3.3 | DSG induced UHRF1 protein degradation, but did
not reduce mRNA levels
To investigate the effects of L7G and DSG on UHRF1 protein, we treated
PC3 cells with different concentrations of DSG or L7G for 48 hours, and
assessed the protein and mRNA levels of UHRF1. As shown in Fig. 3a and
Fig. 3b, L7G simultaneously reduced the levels of protein and mRNA of
UHRF1, while DSG only reduced the protein of UHRF1, did not reduce the
mRNA level. Consistently, DSG dramatically induced UHRF1 protein
degradation, but did not change mRNA levels in C4-2 and DU145 (Fig.

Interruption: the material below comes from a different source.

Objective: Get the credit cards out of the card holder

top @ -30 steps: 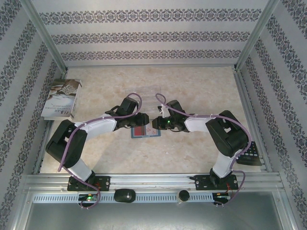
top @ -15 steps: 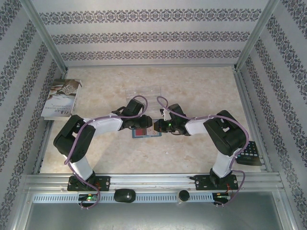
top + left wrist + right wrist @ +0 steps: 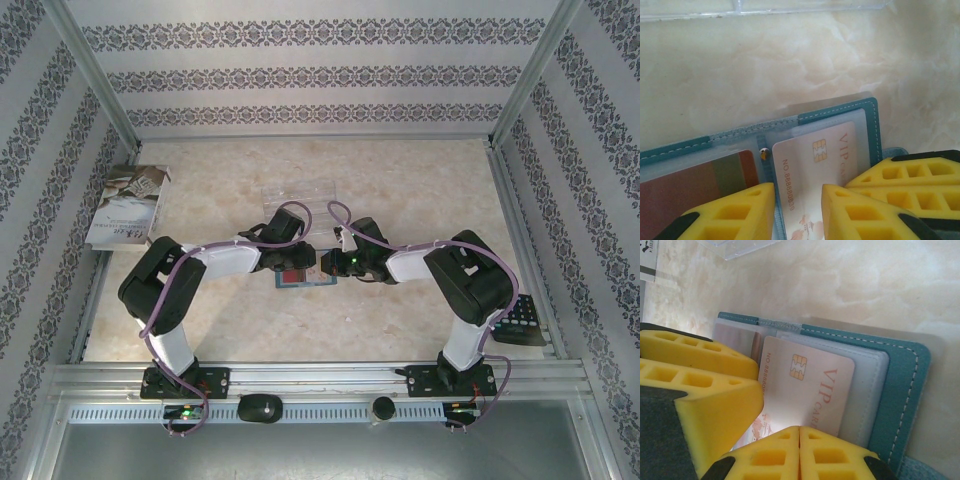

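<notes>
On the worktop (image 3: 400,180) the holder (image 3: 840,107) lies open; its pale card (image 3: 815,155) runs lengthwise straight ahead of the left pincer (image 3: 799,192), jaws apart astride its near end. The right pincer (image 3: 799,432), jaws together, sits at the card's edge.

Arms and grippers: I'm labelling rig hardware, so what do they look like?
The left arm and right arm: white links, black joints, looping purple cables. The left gripper and right gripper: yellow wedge fingers with square cutouts, black trim.
</notes>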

3c-d). We speculated that DSG might directly bind to UHRF1 protein
through TTD domain, and induced protein degradation of UHRF1. The
results indicated that DSG reduced UHRF1 expression through a
post-translational mechanism. Additionally, DSG greatly elevated the
protein level of p21, a typical downstream molecule of UHRF1, but had no
impact on the protein level of HDAC1. Since HDAC1 inhibitors have been
reported to elevate p21 level (Lagger, et al., 2002), we speculate that
DSG specifically reduced UHRF1 expression in PCa cells.